Welcome
Come In the House is a collection of stories that seeks to find the grace of God in the everyday stuff of life. Many of its stories center around a little rural community in North Mississippi called Shake Rag, where the writer spent many holidays and summers. The characters and stories are all real. A good place to start is to read the first posting entitled "Come In the House." You can find it as the first posting in September.
It is hoped that as you read the stories that you will find connecting points with your own life story and more importantly, that you will find a connection with God and God's grace in your life. Thank you for being here. You are always welcome to "Come In the House."
It is hoped that as you read the stories that you will find connecting points with your own life story and more importantly, that you will find a connection with God and God's grace in your life. Thank you for being here. You are always welcome to "Come In the House."
Tuesday, May 29, 2012
Hell Fire
Daddy Freeman wasn’t a religious man. At least from what I could tell. It seemed we spent more Sunday mornings hunting or fishing than in the church house. I do remember him invoking God’s name a time or two though. There is the story of when the pastor came to visit. He and Mama Bea were still living in the old farm house that eventually burned to the ground. There was only one thing saved from that burning tender box. As they dragged Mama Bea out of the house she reached up and grabbed a photograph.

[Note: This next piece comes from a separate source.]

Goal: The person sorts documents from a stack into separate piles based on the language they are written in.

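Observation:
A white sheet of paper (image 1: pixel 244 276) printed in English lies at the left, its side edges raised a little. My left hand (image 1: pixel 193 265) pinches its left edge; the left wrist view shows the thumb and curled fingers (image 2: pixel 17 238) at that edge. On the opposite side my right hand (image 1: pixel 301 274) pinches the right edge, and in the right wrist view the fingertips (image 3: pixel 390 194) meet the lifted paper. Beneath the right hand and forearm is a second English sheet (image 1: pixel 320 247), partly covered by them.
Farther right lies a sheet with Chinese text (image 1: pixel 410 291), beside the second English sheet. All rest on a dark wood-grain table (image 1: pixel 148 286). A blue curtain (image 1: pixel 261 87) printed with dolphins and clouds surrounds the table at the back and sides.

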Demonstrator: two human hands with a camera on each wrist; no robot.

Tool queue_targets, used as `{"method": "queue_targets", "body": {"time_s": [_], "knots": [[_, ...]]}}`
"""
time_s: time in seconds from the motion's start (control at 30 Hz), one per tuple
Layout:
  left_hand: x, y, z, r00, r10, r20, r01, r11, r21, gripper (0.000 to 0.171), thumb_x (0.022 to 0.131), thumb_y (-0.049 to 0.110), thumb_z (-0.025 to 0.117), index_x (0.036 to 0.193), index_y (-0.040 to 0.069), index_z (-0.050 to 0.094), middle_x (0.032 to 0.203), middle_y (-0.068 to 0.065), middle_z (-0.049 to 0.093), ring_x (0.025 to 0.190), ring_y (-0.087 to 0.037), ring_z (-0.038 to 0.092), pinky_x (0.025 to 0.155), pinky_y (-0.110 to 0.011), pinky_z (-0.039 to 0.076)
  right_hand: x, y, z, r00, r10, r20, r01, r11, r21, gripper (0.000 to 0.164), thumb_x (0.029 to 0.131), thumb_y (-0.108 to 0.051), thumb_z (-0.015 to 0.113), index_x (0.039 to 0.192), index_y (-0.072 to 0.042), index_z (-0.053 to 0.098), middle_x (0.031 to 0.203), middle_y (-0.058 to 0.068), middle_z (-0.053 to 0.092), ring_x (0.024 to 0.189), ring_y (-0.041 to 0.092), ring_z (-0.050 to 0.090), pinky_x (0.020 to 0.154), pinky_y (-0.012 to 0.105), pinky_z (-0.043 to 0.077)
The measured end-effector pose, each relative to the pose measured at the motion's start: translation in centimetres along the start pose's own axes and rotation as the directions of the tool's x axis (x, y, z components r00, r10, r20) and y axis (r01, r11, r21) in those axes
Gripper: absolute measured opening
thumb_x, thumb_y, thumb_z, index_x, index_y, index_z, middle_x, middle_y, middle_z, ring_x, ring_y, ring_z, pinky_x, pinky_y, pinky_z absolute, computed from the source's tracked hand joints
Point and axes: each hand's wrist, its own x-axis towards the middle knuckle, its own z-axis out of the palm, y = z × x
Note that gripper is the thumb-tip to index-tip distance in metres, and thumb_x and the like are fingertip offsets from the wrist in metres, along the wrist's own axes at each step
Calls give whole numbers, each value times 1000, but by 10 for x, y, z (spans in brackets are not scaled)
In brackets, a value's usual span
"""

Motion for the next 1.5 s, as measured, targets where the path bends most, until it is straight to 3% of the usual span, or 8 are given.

The rest was lost. I guess that really means two things were saved. But I digress. The preacher was there on a hot summer day, probably making the rounds in Shake Rag to the backsliders of which I suspect Daddy Freeman to have been one. The old house had plank floors that covered a crawl space underneath. It was a good place to keep things cool on hot days. It this case, it was Daddy Freeman’s home brew. As the temperature rose, so did the contents of bottle upon bottle of his hidden elixir. The caps on those old bottles did what they could but eventually they had to let go under the pressure that was mounting in each bottle. First one went off and “POW” it hit those wood floors and made the sound of a rifle going off. Then there was the second. “Blam”. Then the third, and fourth and suddenly it was as if the Second Battalion had cut loose on the enemy, all from those popping bottles and rocketing caps banging up against the old wooden planks. That’s as far as this story ever got in its telling at family reunions. My guess is that Daddy Freeman was more grieved that he had lost his brew than that the preacher had been the beneficiary of the surprise.
There was one other time that Daddy Freeman’s religion surfaced. It too was associated with grief. I must have been about ten or twelve years old. A piece of land had been cleared to make more pasture. I didn’t like it, the clearing that is. The small patch of woods was always occupied by a squirrel or two and at least one rabbit. That, despite my best efforts to invite them to dinner and Mama Bea’s frying pan. When the land had been cleared, the larger trees were pushed up into a giant pile to be burned. Inside the pile were old tires, fuel for the ensuing inferno. Daddy Freeman climbed over into the pile and lit a starter fire. Soon the tires were burning and the fire was spreading. The fire was so hot that the flames were blue. As we stood there, my grandfather fixed his gaze upon the blue flames and said with seemingly a bit of grief, “The fires of Hell are ten times hotter.” We stood there a while longer just watching in silence.
His words have haunted me. I have never known if Daddy Freeman was contemplating his own future or pondering the destination of so many who had gone before him. Maybe it was even a word of warning to this preteen. I’ll have to admit that it stuck. Hell was very real to him. It’s not so much anymore, at least among the “educated”. We don’t think as much about a place or fire as much as about the shear agony of not being with God. I think we should be as focused on the present as much as on the future. “Hell on earth” as the expression goes is far more real to me. The abused and neglected children who pass through my home renders any speculation about Hell that one might have to nothingness. We are far from “Thy Kingdom come.” Maybe we would all do well to pause and ponder the future of those we love and don’t love. Maybe God would be just as pleased if we would spend some time pondering the fate of so many innocent sufferers of greed, war, and a host of other evils that live happily in that blue flame of unjust existence.